◆ **Description of the task**:
Repeat the data below word for word.

---------- Available data

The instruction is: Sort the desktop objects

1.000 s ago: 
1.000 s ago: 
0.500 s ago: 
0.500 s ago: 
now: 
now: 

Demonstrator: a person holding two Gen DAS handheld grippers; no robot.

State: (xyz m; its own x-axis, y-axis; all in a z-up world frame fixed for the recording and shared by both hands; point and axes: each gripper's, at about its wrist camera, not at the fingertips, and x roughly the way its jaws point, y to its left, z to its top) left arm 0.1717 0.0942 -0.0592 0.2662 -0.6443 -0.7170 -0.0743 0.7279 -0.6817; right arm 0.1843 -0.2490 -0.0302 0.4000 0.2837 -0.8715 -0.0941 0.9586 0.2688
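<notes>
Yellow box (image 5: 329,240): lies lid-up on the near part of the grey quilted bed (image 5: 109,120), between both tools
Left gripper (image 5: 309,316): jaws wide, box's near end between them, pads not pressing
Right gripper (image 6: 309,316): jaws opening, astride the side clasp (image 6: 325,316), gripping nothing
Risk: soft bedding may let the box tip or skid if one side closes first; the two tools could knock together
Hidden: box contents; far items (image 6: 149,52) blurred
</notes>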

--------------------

◆ **Your response**:
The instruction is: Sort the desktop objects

1.000 s ago: 
1.000 s ago: 
0.500 s ago: 
0.500 s ago: 
now: 
now: 

Demonstrator: a person holding two Gen DAS handheld grippers; no robot.

State: (xyz m; its own x-axis, y-axis; all in a z-up world frame fixed for the recording and shared by both hands; point and axes: each gripper's, at about its wrist camera, not at the fingertips, and x roughly the way its jaws point, y to its left, z to its top) left arm 0.1717 0.0942 -0.0592 0.2662 -0.6443 -0.7170 -0.0743 0.7279 -0.6817; right arm 0.1843 -0.2490 -0.0302 0.4000 0.2837 -0.8715 -0.0941 0.9586 0.2688
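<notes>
Yellow box (image 5: 329,240): lies lid-up on the near part of the grey quilted bed (image 5: 109,120), between both tools
Left gripper (image 5: 309,316): jaws wide, box's near end between them, pads not pressing
Right gripper (image 6: 309,316): jaws opening, astride the side clasp (image 6: 325,316), gripping nothing
Risk: soft bedding may let the box tip or skid if one side closes first; the two tools could knock together
Hidden: box contents; far items (image 6: 149,52) blurred
</notes>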

No further work remains on the exercise.